今回の民法改正も,時効や保証の関係など医師や病院に関係する改正はいくつかあるが,本書は,そのような改正点も含めて,もともと民法はどのような法律で,どのような場面に使われるのかということを,法律の世界に縁が遠いと言われる医療従事者や病院関係者にわかりやすく説明するために執筆した.
民法や刑法といった基本的な法律,あるいは憲法という人権を規定した法律について医療界が疎いのは,監督官庁の厚生労働省が,いまいち法的マインドに欠けるところがあるからであろう.法や人権は,国民すべてが知っていることが前提になっている(「法の不知は許さず」というのが法諺として知られている).厚生労働省のいい加減な法律判断にだまされないためにも,法律の基本をかじっておくことは重要ではないだろうか.
本書であるが,改正前の条文と改正後の条文を並べて記載している.法律家など,従前の民法に慣れ親しんでいる方が読む場合には,変更点を理解するためにそのような記載の書物が主流であるが,医師の皆さんはそもそも民法なんてちゃんと読んだことはないから,改正されたんなら一から勉強するけど,混乱するから改正法だけ説明してよという気持ちになると思われる.
しかし,今回の改正民法は,改正法の適用については,契約法関係などでは,契約締結時の条文に従うことになっている.例えば診療契約も契約なので,3年前の入院で,ずっとみていた患者が結局亡くなったとして,診療契約上の義務違反を主張された場合,適用される民法の条文は改正前の条文である(措置法に詳細が記載されている).
したがって,実際の事案を検討する法律家は,改正前後の条文を知っていないといけないので,資格試験などはけっこうボリュームが増えることになり気の毒である.
読者として想定している医師の皆さんも,改正法だけ勉強していて,pitfallに入ると何のために本書を読んでいただいたかわからないので,改正前の条文も挙げておいた次第である.逆に言うと,しばらくは改正前後の法の適用から検討して,判例や解釈も改正で改正前後法いずれが適用されるとしても影響を受けるので,生半可な知識で判断するのは危険である.本書でなるほどと思った方ほど,法律家の意見も聞いた上で行動して欲しいと考えている.

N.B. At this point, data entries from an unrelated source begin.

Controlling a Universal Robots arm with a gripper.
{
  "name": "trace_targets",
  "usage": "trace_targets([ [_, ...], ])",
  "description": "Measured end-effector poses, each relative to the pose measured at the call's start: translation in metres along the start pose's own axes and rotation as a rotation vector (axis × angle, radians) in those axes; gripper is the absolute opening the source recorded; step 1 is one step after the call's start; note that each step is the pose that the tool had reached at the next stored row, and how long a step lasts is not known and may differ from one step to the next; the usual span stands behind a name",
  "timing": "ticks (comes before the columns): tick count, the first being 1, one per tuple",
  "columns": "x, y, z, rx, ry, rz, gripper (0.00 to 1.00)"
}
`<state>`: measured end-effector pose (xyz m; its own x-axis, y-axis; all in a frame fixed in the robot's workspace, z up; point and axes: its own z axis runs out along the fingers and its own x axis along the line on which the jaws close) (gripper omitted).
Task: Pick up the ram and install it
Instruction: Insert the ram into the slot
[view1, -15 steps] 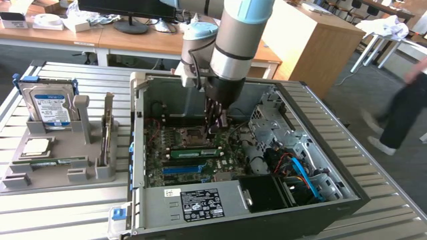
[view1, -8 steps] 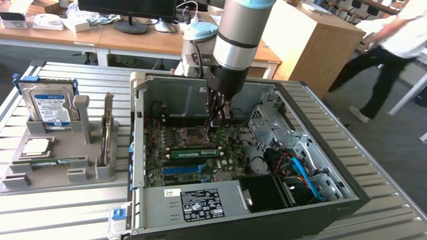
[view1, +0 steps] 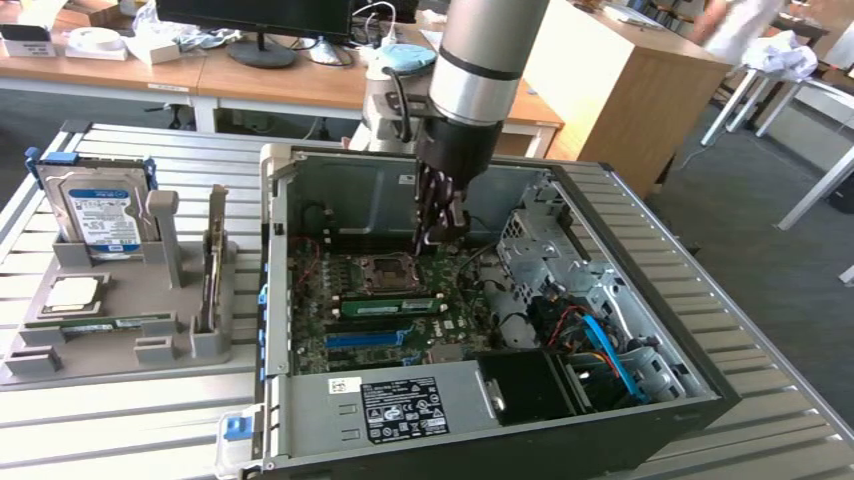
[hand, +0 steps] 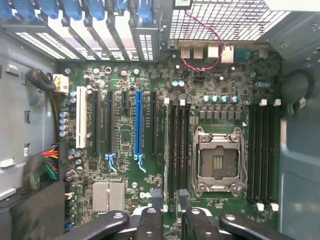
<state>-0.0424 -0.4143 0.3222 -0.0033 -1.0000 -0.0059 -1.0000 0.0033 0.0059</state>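
Hanging inside the open computer case (view1: 694, 350), the gripper (view1: 435, 238) sits at about 1 o'clock from the empty CPU socket (view1: 387, 270) in the exterior view. Its jaws are drawn narrow on the ram (view1: 454, 214), which stands on end between them above the motherboard (view1: 400, 330). From the wrist, the gripper (hand: 168, 200) shows both fingertips (hand: 155, 197) pinching the ram (hand: 166, 150) edge-on. The ram lines up along the black memory slots (hand: 178, 150) beside the socket. At 9 o'clock from the case, a grey tray (view1: 107, 355) carries the hard drive (view1: 100, 215) and the processor chip (view1: 74, 292).
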Motion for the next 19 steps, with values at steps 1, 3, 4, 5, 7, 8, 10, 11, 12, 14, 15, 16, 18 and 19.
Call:
trace_targets([
  [1,0.0,0.0,-0.0012,0.0,0.0,0.0,0.25],
  [3,0.0,0.0,-0.0045,0.0,0.0,0.0,0.25],
  [4,0.0,0.0001,-0.0067,0.0,0.0,0.0,0.25],
  [5,0.0,0.0,-0.0087,0.0,-0.0001,0.0,0.25],
  [7,0.0,0.0001,-0.0131,0.0,-0.0001,0.0,0.25],
  [8,0.0,0.0001,-0.0154,0.0,0.0,0.0,0.25],
  [10,0.0,0.0001,-0.0198,-0.0001,0.0,0.0,0.25],
  [11,0.0,0.0001,-0.0218,-0.0001,0.0,0.0,0.25],
  [12,0.0,0.0001,-0.0235,0.0,0.0,0.0,0.25],
  [14,0.0,0.0002,-0.0268,0.0,0.0,0.0,0.25],
  [15,0.0,0.0002,-0.0284,0.0,0.0,0.0,0.25],
  [16,0.0,0.0002,-0.0299,0.0,-0.0001,0.0,0.25],
  [18,0.0,0.0002,-0.0319,0.0,-0.0001,0.0,0.25],
  [19,0.0,0.0002,-0.0319,0.0,-0.0002,0.0,0.25],
])
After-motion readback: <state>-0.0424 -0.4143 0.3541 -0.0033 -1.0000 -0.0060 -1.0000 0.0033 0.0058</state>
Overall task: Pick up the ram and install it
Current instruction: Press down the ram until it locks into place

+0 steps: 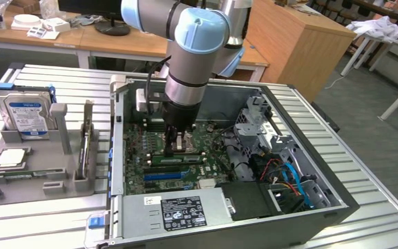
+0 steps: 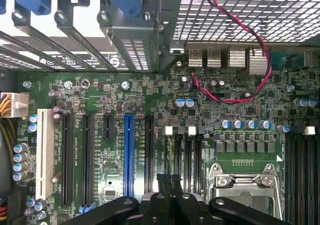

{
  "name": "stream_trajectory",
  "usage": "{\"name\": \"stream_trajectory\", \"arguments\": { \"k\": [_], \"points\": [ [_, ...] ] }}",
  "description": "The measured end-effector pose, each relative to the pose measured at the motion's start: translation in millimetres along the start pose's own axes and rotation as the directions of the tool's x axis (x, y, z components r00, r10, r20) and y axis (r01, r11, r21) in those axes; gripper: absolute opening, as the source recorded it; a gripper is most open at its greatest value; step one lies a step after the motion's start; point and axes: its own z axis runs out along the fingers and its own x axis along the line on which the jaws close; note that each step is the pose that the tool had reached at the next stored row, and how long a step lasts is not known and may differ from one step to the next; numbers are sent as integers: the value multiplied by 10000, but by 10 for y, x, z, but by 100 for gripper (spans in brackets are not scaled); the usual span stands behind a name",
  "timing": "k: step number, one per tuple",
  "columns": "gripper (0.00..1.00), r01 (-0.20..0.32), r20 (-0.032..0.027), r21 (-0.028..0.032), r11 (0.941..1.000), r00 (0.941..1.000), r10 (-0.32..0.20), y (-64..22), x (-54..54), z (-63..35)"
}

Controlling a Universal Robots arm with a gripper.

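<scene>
In the exterior view my gripper reaches down into the open computer case, just above the motherboard beside the CPU socket. A thin green stick, the ram, lies along the memory slots directly below the fingertips. In the wrist view the gripper is shut, its black fingers pressed together with nothing visible between them. They hover over the black memory slots with white clips. I cannot tell whether the fingertips touch the ram.
The silver CPU socket is close beside the fingers, and a red-black wire loops above the board. A blue slot and a white slot lie further off. A grey fixture holding a hard drive stands at the exterior view's left.
</scene>
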Motion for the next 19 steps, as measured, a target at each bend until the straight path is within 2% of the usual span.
{"name": "stream_trajectory", "arguments": {
  "k": [19],
  "points": [
    [11, 0, 5, 5, 10000, 10000, 0, -2, 1, 52]
  ]
}}
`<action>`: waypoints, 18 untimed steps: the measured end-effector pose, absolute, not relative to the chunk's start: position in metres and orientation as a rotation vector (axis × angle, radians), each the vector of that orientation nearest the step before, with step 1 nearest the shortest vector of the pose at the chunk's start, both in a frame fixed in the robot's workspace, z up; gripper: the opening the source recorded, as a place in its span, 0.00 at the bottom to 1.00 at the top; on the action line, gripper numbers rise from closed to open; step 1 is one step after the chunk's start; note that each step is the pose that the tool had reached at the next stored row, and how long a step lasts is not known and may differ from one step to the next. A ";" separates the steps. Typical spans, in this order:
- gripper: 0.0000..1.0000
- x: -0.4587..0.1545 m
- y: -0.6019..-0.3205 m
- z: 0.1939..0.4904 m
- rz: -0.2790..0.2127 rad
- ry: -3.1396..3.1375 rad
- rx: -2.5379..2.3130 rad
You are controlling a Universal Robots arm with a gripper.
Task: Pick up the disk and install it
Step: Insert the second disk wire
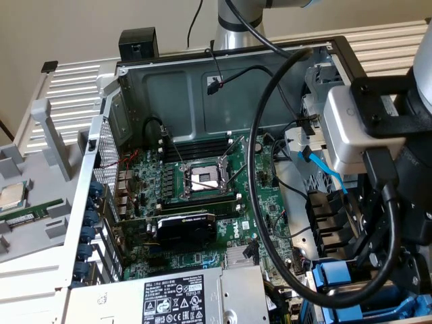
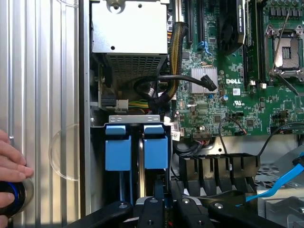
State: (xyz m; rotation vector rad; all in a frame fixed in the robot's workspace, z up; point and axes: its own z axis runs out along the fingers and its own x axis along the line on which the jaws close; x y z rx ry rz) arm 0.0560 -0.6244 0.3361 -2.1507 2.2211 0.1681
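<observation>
In the wrist view my gripper [image 2: 159, 203] hangs over the drive bay at the case's edge, its black fingers [image 2: 148, 205] drawn close on a thin edge. That edge belongs to the disk [image 2: 156, 148], seen end-on in its bright blue carrier and standing upright in the bay. A second blue carrier [image 2: 118, 148] sits right beside it, with a grey divider between them. In the exterior view the blue carriers [image 1: 334, 277] show at the lower right, under the arm's wrist and camera housing [image 1: 351, 131].
The grey power supply box [image 1: 175, 297] lies next to the bay. Black cables [image 2: 166, 88] loop nearby, and a blue flat cable [image 2: 275, 186] too. The motherboard [image 1: 202, 179] fills the case's middle. A person's hand [image 2: 12, 161] rests on a blue-ringed button [image 2: 9, 199] outside the case.
</observation>
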 end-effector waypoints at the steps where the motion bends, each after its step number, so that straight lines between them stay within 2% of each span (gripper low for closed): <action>1: 0.16 0.056 -0.624 0.336 0.168 2.221 -2.151; 10: 0.18 0.056 -0.624 0.336 0.169 2.221 -2.150; 11: 0.24 0.056 -0.624 0.336 0.169 2.220 -2.150; 12: 0.24 0.056 -0.624 0.336 0.169 2.221 -2.150; 13: 0.31 0.056 -0.624 0.336 0.168 2.221 -2.151; 18: 0.31 0.056 -0.624 0.343 0.168 2.221 -2.151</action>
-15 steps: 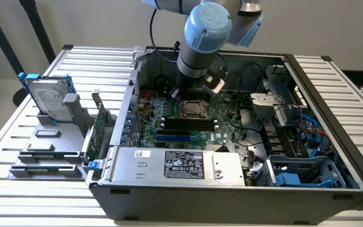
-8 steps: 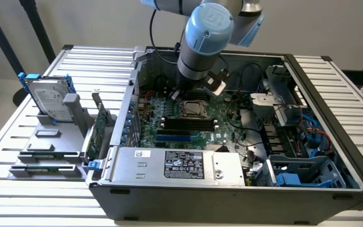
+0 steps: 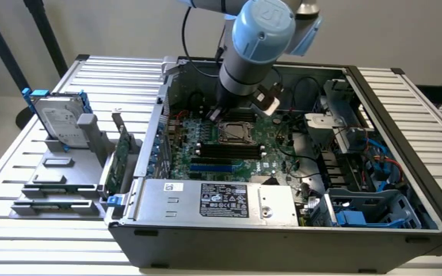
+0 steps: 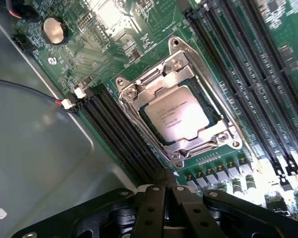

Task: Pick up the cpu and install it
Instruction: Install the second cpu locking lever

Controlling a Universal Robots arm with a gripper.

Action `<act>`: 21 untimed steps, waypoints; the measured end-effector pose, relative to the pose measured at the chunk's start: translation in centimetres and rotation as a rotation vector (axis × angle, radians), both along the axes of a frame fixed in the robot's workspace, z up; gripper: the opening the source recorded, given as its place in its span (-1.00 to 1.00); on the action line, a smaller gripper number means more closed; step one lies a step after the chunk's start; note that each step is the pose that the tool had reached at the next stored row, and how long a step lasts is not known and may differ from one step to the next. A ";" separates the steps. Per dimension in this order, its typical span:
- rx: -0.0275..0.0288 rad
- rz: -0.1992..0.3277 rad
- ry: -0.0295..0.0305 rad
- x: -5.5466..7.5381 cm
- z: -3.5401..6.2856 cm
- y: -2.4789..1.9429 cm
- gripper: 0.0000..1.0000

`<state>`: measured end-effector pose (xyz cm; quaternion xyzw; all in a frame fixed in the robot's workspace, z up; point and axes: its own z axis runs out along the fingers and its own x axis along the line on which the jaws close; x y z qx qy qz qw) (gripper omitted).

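I see the cpu (image 4: 177, 112) lying flat inside the motherboard socket (image 4: 175, 101) — silver lid up, metal frame around it, black memory slots (image 4: 120, 135) on either side. My gripper (image 4: 166, 179) hangs just above the board beside the socket, fingers pressed together with nothing between them — well inside the open computer case (image 3: 282, 230).

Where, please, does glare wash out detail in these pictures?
Wrist view: bright glare bleaches the motherboard at two opposite edges of the picture, while the cpu keeps readable print. Exterior view: even light, only the arm shading the socket area.
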<state>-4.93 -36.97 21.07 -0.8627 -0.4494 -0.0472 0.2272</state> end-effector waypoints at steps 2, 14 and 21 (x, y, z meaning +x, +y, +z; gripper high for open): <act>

本書が,そんな医師や医療従事者,病院関係者に役立てば幸いである.
なお,本書は債権法の改正部分についてのみ執筆したので,総則・物権法や親族法については触れていない.これらの規定を前提としないとわかりにくい部分も多々あると思うが,総則など一般向けの解説書で補充いただくことでご容赦いただきたい.機会があれば,民法総則についても解説書を執筆したいと考えている.